Every line in the data below that includes "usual" belongs in the answer, copied as it stands.
=== Source records ===
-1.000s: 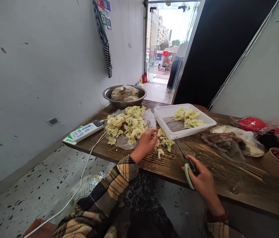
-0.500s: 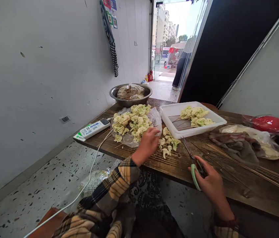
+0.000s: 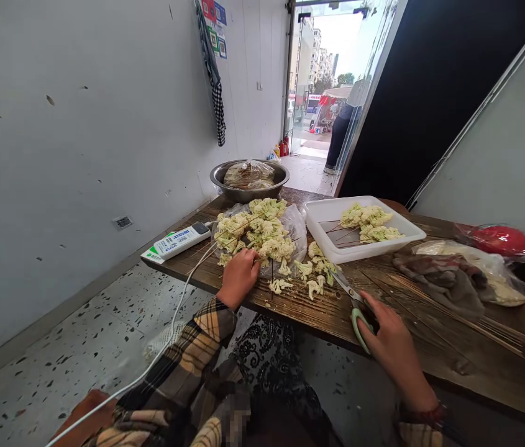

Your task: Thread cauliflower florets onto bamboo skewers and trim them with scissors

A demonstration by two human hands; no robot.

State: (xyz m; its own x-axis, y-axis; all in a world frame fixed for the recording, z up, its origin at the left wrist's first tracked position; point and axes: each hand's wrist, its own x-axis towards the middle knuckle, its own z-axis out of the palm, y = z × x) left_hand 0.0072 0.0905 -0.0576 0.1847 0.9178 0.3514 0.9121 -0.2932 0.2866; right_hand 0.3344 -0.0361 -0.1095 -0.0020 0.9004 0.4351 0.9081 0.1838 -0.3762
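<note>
My left hand (image 3: 240, 277) is at the near edge of the cauliflower pile (image 3: 266, 228), its fingers curled together; what they pinch is too small to make out. My right hand (image 3: 390, 335) holds green-handled scissors (image 3: 351, 292), whose blades point toward loose florets (image 3: 322, 266) on the wooden table. A few small pieces (image 3: 279, 285) lie just right of my left hand. Skewered cauliflower (image 3: 365, 216) rests in the white tray (image 3: 374, 249) behind the scissors.
A metal bowl (image 3: 249, 194) holding a plastic bag stands at the back. At the left are a white power strip (image 3: 182, 241) and cable. Thin skewers (image 3: 481, 324), a grey cloth (image 3: 443, 282) and plastic bags lie at the right. A person stands beyond the doorway.
My left hand has moved left, from beside the loose florets to the pile's front edge. More small pieces show on the table there. My right hand and the scissors have shifted slightly left.
</note>
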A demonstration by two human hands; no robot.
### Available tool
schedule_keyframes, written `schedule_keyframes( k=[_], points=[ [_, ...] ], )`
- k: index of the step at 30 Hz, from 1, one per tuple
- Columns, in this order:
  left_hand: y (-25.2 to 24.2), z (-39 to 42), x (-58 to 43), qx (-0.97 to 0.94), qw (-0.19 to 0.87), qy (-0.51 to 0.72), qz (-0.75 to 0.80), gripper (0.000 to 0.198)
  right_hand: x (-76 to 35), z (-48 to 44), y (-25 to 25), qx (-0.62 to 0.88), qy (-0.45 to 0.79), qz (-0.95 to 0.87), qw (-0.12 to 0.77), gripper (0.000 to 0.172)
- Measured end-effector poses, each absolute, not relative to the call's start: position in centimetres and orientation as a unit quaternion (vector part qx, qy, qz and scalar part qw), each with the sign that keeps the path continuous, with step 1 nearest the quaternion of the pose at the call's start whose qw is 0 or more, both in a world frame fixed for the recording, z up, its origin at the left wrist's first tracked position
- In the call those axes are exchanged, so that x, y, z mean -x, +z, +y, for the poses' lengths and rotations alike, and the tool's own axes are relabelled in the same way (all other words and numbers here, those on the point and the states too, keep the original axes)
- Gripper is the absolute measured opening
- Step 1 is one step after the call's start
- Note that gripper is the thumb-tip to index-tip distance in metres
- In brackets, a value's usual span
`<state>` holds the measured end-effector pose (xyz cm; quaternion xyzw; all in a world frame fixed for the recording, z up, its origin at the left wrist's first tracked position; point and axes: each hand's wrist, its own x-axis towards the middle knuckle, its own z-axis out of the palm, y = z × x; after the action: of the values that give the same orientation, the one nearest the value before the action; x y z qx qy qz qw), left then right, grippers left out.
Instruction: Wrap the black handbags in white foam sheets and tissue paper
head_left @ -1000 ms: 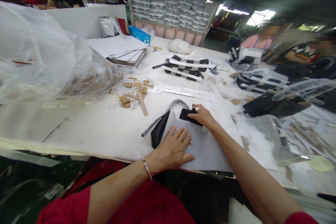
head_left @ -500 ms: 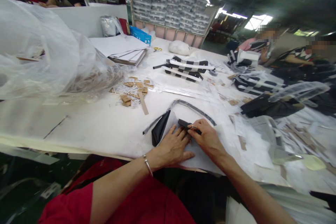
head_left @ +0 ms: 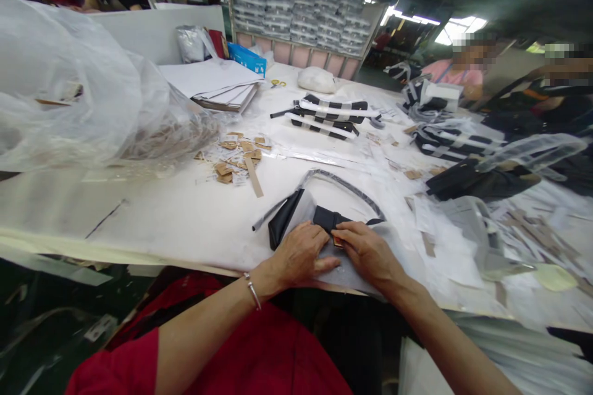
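A small black bag (head_left: 283,220) lies at the near edge of the white table (head_left: 176,222), partly wrapped in pale grey tissue paper (head_left: 306,207). Its thin strap (head_left: 345,186) arcs away behind it. My left hand (head_left: 301,253) presses down on the paper-covered bag, fingers curled at its black flap (head_left: 327,218). My right hand (head_left: 368,253) meets it from the right and pinches a small brown tag (head_left: 337,241) at the flap.
A big clear plastic sack (head_left: 78,92) fills the left. Brown paper tags (head_left: 236,160) lie scattered mid-table, with a stack of white sheets (head_left: 217,83) behind. Striped black-and-white bags (head_left: 328,117) sit farther back. Other people sit at the far right by a black bag (head_left: 467,180).
My right hand drew back from the far side of the bag toward my left hand. The black flap now shows more, and the strap lies arced on the table.
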<state>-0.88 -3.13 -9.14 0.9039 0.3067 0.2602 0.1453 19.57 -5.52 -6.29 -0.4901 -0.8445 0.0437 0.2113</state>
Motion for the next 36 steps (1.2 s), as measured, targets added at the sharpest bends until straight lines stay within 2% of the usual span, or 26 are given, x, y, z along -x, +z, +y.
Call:
schedule_keyframes(
  k=[13, 19, 25, 36],
  points=[
    [-9.3, -3.0, 1.1, -0.922, 0.135, 0.246, 0.268, 0.029, -20.1, -4.6, -6.2, 0.520, 0.033, -0.844, 0.129, 0.033],
    [-9.8, -3.2, 1.2, -0.898, 0.172, 0.267, 0.303, 0.041, -19.5, -5.2, -5.8, 0.519, 0.017, -0.847, 0.116, 0.032],
    [-9.4, -2.9, 1.0, -0.927, 0.144, 0.225, 0.262, 0.025, -20.1, -5.1, -7.0, 0.528, 0.046, -0.827, 0.190, 0.036],
    [-9.8, -3.0, 0.9, -0.922, 0.143, 0.237, 0.269, 0.025, -20.2, -5.7, -7.6, 0.546, 0.107, -0.790, 0.256, 0.023]
  ],
)
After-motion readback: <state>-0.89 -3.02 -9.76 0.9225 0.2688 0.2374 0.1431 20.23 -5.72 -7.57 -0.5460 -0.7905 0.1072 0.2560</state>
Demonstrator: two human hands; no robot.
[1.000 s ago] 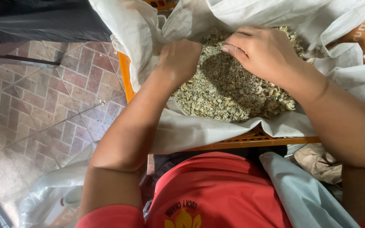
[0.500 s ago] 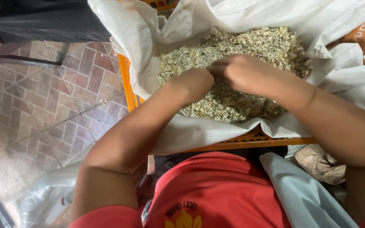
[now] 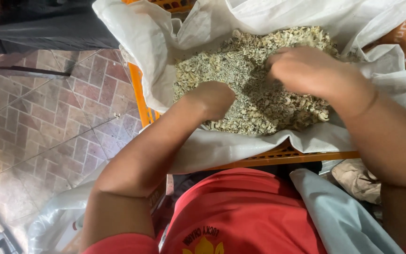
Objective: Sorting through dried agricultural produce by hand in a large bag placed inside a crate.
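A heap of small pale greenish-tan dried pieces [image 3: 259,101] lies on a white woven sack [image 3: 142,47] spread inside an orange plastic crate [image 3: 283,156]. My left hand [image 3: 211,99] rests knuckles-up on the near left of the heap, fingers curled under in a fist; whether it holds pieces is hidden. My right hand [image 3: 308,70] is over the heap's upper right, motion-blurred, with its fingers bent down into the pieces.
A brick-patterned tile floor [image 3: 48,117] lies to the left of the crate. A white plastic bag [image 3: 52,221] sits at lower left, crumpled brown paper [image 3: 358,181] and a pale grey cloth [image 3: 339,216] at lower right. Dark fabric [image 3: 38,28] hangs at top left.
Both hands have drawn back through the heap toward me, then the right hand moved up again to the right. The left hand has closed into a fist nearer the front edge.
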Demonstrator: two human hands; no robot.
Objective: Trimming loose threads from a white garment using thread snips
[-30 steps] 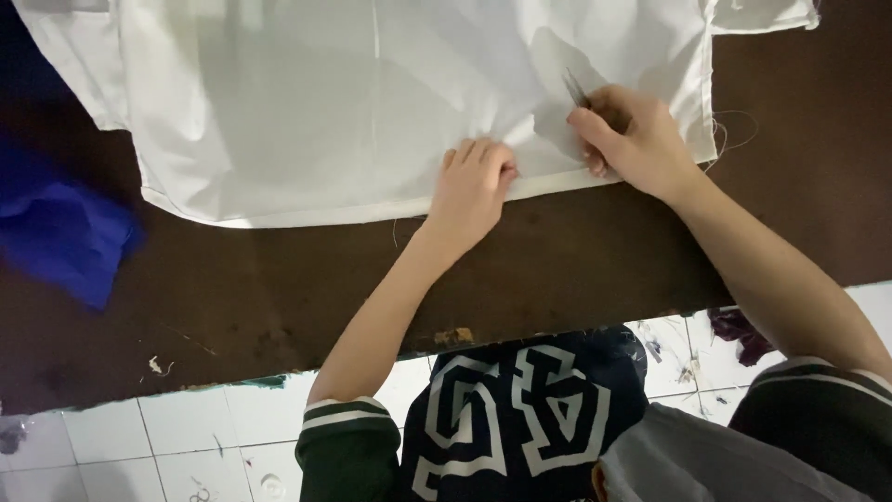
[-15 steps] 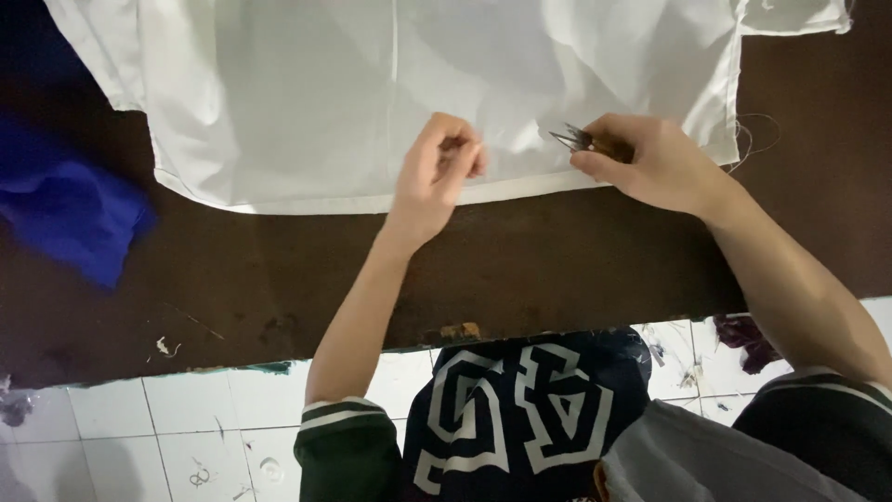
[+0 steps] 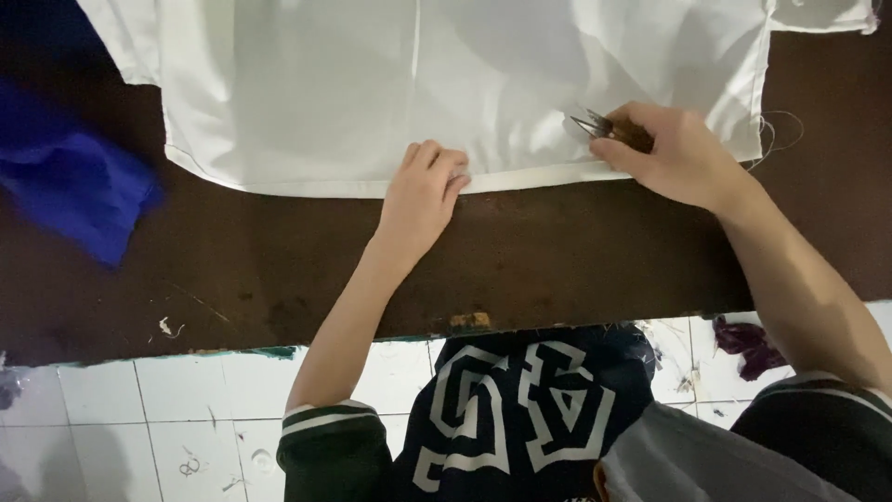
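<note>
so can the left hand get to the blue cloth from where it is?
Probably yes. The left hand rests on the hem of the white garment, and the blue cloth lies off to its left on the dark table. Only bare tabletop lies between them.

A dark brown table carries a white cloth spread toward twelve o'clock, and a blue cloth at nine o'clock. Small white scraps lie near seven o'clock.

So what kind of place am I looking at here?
Likely a sewing or garment workshop: white garment spread on a dark worktable, thread snips in the right hand, fabric scraps on the tiled floor.
</note>
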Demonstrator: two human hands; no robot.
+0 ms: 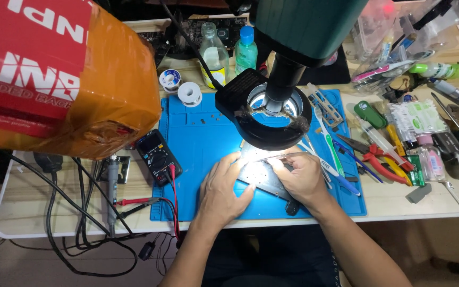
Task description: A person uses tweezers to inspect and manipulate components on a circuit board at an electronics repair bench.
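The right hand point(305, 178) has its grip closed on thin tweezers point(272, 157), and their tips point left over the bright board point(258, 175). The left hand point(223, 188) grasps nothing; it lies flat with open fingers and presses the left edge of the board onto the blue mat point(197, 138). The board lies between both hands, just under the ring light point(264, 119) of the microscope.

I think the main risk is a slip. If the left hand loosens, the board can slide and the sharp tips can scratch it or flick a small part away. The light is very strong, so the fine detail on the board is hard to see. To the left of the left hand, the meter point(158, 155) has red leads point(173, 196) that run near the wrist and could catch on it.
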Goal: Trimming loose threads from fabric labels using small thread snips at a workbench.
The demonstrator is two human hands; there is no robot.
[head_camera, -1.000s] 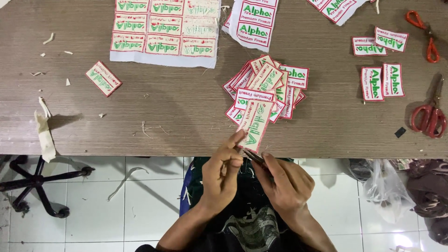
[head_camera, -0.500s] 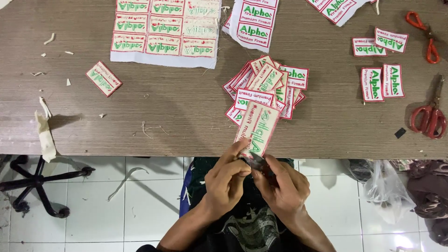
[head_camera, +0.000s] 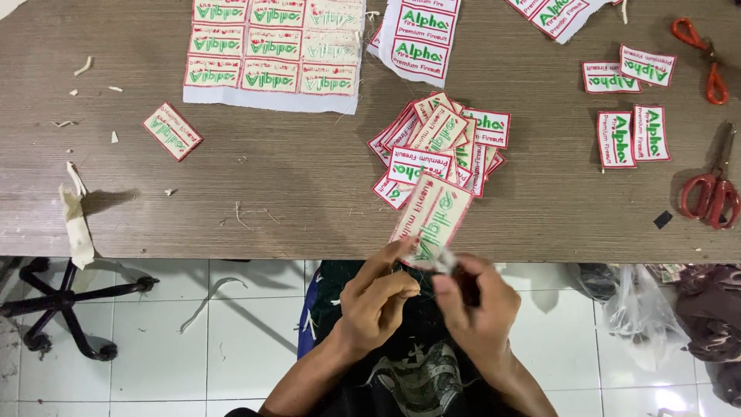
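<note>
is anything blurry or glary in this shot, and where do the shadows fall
Head view: the table and patch pile are sharp; motion blur smears the right hand at the held patch; soft glare on the floor tiles; the paper strip casts its shadow rightward.

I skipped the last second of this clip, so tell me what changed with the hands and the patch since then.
Both hands have closed in: the left hand and right hand now meet at the lower edge of the held patch, which tilted slightly. Still held by the left hand. The patch pile, uncut sheet and red scissors stayed put.
</note>
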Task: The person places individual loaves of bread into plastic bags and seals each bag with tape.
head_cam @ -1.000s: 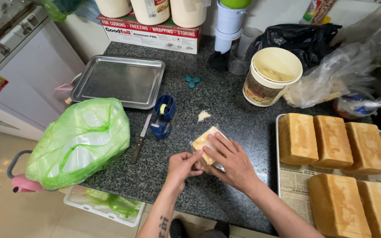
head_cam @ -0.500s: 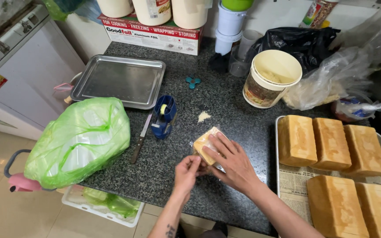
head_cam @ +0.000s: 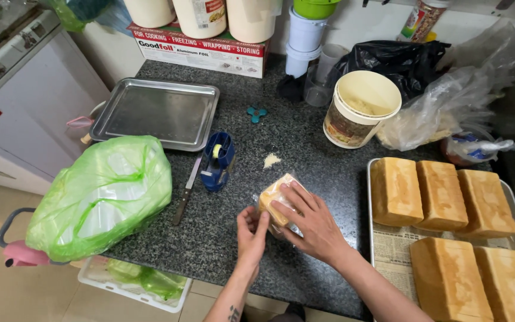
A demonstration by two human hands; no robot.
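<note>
1. The plastic-wrapped bread slice point(head_cam: 274, 197) lies on the dark granite countertop point(head_cam: 305, 149), its long axis running diagonally — near-left to far-right
2. Right hand point(head_cam: 308, 223) presses flat on it, fingers spread; left hand point(head_cam: 250, 231) pinches the wrap at its near edge
3. Tape dispenser point(head_cam: 217, 160) and knife point(head_cam: 186, 189) lie left; a tray of loaves point(head_cam: 448, 220) sits right

1. Your right hand point(head_cam: 311, 223) lies palm down with its fingers point(head_cam: 287, 200) spread and pointing up and to the left, pressing flat.
2. Your right forearm runs from the lower right edge up to that hand.
3. Your left hand point(head_cam: 250, 234) stands on edge just beside the right one, fingertips touching near its thumb.
4. Your left forearm comes up from the bottom edge, bare, with a small dark mark near the wrist.
</note>
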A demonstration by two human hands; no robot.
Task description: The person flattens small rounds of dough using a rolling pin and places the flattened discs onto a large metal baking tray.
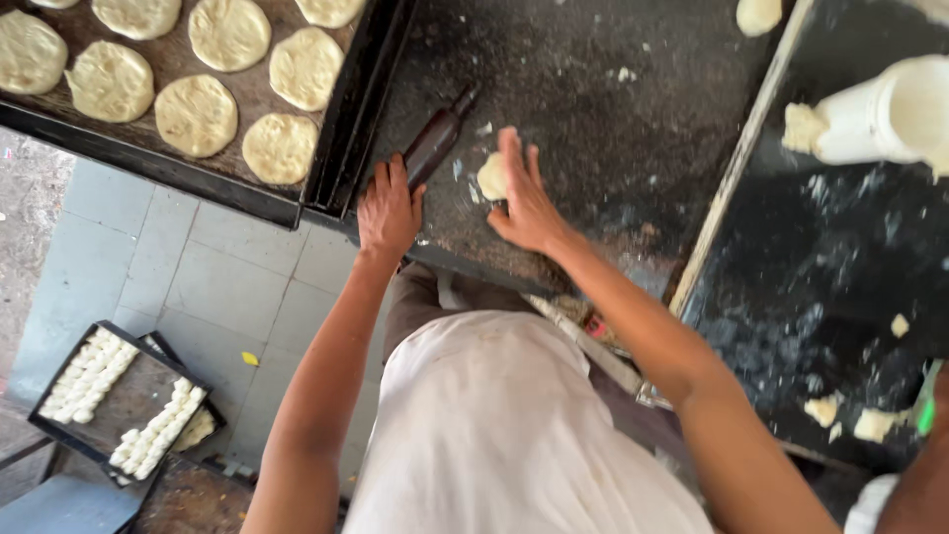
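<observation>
My right hand [524, 198] lies flat, fingers spread, on the dark floured worktop [593, 89], its fingers against a small pale dough ball [491, 178]. My left hand [388, 210] grips the near end of a dark rolling pin [435, 143] that slants up to the right on the same worktop. The dough ball sits just right of the pin.
A dark baking tray [341, 148] at the upper left holds several flattened dough rounds [280, 148]. A white plastic container [885, 114] and dough scraps [875, 425] lie on the black surface at right. On the tiled floor below left sits a tray of small white dough pieces [119, 400]. Another dough piece [758, 15] lies at the top.
</observation>
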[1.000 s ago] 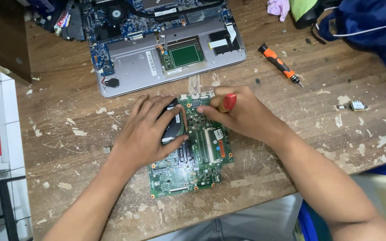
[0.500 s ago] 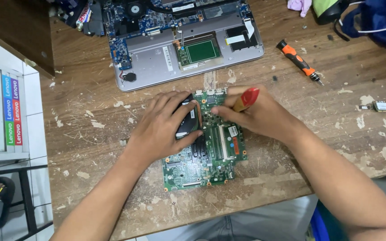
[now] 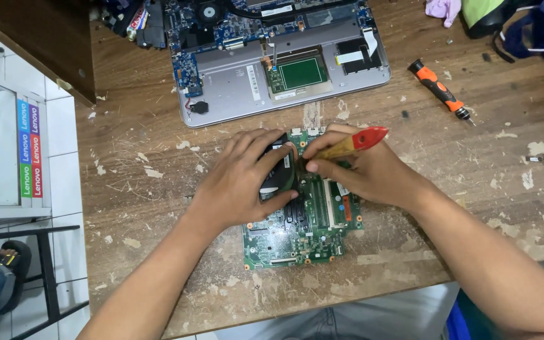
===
[Solution for this task]
- In brackets, a value's usual span
Motion for the next 36 steps (1.2 s), as measured, targets added at the sharpest bends until straight lines stay within 2% of the usual span, or 26 are given, x, y, z along -x, +z, +y.

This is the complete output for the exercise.